WORK INSTRUCTION
From the line with "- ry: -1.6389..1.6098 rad" to the final line of the records, reproduce every line exactly and only those lines.

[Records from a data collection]

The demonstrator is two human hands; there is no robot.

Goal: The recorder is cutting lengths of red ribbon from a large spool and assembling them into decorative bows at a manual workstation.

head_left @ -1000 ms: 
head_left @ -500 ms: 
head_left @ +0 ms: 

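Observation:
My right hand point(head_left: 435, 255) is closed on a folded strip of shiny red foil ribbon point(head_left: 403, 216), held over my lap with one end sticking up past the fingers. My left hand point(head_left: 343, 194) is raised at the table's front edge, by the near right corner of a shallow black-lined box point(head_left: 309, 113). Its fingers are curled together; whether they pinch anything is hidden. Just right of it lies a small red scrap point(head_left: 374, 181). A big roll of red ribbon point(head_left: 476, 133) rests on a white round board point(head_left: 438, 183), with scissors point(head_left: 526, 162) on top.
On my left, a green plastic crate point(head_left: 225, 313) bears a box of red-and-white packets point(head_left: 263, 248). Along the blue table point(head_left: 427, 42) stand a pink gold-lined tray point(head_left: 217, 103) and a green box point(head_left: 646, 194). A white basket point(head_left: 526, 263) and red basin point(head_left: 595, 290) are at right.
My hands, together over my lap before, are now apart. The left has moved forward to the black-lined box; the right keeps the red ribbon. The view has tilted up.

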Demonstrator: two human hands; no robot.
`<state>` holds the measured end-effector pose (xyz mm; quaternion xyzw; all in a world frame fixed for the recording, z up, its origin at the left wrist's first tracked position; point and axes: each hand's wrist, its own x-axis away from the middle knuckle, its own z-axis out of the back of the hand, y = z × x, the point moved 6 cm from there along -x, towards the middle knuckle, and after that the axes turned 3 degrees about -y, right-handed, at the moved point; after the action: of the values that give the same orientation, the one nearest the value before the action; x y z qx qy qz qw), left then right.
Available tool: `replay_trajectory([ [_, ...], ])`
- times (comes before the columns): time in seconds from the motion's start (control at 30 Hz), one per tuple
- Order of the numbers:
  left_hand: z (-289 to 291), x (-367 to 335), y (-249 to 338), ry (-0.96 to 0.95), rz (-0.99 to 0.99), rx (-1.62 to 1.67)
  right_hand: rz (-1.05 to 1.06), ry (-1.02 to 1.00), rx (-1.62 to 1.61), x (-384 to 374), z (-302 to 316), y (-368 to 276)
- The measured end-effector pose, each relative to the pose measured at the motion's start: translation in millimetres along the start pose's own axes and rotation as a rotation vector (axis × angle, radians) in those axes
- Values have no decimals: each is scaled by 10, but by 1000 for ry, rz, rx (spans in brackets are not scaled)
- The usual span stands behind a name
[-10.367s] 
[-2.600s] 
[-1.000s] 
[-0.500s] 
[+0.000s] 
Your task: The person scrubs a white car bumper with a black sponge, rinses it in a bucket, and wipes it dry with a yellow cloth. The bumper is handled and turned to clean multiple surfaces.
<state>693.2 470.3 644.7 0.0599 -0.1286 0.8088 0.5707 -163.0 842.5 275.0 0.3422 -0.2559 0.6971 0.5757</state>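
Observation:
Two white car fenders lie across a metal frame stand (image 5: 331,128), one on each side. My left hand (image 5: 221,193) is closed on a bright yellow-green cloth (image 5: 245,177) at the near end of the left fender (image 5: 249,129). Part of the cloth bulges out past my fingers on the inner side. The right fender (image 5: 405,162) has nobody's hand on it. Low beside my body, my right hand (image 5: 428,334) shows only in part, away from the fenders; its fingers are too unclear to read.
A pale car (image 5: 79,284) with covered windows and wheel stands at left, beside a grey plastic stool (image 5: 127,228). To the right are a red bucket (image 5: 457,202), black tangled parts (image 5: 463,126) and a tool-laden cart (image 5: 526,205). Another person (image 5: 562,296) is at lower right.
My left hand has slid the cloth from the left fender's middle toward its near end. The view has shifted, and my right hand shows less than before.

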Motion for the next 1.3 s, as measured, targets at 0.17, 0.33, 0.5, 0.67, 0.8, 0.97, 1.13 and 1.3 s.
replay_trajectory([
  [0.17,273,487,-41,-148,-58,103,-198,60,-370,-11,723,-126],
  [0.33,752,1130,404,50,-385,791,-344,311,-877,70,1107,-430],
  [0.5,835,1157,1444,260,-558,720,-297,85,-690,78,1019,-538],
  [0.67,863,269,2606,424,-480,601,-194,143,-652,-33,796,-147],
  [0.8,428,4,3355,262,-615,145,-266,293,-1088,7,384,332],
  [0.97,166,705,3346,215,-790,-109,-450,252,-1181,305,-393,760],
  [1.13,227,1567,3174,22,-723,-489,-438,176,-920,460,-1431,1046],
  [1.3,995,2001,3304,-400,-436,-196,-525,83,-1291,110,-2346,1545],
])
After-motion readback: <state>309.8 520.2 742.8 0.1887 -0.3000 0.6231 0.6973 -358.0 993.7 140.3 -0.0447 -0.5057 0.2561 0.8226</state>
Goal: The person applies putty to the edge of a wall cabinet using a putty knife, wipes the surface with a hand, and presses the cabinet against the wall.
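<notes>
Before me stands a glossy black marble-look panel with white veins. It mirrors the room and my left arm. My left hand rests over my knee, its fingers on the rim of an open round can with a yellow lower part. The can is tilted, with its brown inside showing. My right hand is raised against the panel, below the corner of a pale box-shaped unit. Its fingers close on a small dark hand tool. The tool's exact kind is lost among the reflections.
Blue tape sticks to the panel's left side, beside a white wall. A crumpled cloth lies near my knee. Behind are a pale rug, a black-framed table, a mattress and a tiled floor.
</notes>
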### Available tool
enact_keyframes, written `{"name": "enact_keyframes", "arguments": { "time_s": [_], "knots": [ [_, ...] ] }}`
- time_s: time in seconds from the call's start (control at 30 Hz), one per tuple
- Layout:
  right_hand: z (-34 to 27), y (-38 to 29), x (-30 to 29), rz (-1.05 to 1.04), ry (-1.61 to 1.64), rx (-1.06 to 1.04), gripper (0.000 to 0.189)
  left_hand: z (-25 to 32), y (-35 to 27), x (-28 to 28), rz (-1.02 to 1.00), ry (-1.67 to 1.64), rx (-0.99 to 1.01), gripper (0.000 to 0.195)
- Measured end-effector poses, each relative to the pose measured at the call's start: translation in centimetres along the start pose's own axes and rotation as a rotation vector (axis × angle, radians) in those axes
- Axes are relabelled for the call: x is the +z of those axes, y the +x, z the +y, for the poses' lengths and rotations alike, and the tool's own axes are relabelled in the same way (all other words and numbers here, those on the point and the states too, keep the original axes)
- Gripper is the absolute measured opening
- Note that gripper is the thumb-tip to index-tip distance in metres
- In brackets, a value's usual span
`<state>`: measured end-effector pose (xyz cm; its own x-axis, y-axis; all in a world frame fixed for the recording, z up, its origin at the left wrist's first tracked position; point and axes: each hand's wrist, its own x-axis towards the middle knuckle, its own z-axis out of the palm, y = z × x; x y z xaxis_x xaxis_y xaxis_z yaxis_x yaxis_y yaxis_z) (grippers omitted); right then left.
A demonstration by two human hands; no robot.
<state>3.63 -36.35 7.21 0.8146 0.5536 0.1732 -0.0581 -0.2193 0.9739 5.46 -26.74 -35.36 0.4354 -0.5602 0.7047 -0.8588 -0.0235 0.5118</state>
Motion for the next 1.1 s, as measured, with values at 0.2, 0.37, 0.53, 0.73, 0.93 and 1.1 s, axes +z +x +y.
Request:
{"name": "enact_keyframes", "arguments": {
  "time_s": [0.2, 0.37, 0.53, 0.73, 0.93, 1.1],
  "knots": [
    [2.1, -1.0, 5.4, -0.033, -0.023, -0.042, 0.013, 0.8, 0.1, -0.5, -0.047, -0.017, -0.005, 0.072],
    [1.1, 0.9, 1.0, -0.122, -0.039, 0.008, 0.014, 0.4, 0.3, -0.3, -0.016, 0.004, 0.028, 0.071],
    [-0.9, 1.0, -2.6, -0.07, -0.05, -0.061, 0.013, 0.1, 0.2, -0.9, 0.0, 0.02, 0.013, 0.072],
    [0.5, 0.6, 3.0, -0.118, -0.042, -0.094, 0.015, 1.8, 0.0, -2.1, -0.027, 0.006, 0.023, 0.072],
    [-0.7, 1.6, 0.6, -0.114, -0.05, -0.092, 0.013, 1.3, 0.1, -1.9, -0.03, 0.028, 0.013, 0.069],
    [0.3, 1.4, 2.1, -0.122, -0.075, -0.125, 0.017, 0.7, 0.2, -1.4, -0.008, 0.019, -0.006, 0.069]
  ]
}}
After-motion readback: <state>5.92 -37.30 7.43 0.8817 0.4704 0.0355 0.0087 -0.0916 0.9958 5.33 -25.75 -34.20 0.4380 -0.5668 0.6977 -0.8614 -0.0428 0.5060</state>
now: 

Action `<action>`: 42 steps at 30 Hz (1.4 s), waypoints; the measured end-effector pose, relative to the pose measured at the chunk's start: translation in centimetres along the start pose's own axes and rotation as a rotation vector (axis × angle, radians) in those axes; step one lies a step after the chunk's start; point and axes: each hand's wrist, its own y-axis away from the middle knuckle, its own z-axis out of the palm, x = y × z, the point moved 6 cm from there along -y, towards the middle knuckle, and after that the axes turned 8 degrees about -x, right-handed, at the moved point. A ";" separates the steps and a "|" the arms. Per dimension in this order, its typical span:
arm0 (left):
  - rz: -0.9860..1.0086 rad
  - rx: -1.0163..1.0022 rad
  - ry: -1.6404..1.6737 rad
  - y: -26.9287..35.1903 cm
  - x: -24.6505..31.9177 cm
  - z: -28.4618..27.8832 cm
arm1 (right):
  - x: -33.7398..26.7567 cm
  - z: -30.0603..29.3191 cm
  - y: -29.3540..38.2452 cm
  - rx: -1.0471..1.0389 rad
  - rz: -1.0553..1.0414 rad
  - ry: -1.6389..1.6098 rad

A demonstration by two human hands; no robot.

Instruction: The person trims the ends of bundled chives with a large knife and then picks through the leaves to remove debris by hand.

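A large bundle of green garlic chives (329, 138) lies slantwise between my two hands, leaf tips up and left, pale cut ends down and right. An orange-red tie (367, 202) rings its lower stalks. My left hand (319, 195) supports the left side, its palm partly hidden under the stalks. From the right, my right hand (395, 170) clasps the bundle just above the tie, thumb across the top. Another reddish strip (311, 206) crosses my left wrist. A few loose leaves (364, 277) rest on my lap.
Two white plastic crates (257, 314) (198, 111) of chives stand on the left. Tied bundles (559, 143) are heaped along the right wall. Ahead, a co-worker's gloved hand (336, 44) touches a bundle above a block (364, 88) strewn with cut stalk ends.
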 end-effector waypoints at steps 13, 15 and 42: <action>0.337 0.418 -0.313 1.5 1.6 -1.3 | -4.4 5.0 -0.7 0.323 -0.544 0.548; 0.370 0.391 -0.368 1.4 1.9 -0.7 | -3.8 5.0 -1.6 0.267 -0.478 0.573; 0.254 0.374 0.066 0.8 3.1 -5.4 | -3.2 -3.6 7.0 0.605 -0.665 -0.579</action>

TASK RESPONSE
  - ry: -1.6389..1.6098 rad

A demonstration by two human hands; no robot.

Instruction: The person trims the ends of bundled chives with a large knife and then picks through the leaves to remove debris by hand.

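A large bundle of green garlic chives (329, 138) lies slantwise between my two hands, leaf tips up and left, pale cut ends down and right. An orange-red tie (367, 202) rings its lower stalks. My left hand (319, 195) supports the left side, its palm partly hidden under the stalks. From the right, my right hand (395, 170) clasps the bundle just above the tie, thumb across the top. Another reddish strip (311, 206) crosses my left wrist. A few loose leaves (364, 277) rest on my lap.
Two white plastic crates (257, 314) (198, 111) of chives stand on the left. Tied bundles (559, 143) are heaped along the right wall. Ahead, a co-worker's gloved hand (336, 44) touches a bundle above a block (364, 88) strewn with cut stalk ends.
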 end-effector waypoints at steps 13, 15 and 42: <action>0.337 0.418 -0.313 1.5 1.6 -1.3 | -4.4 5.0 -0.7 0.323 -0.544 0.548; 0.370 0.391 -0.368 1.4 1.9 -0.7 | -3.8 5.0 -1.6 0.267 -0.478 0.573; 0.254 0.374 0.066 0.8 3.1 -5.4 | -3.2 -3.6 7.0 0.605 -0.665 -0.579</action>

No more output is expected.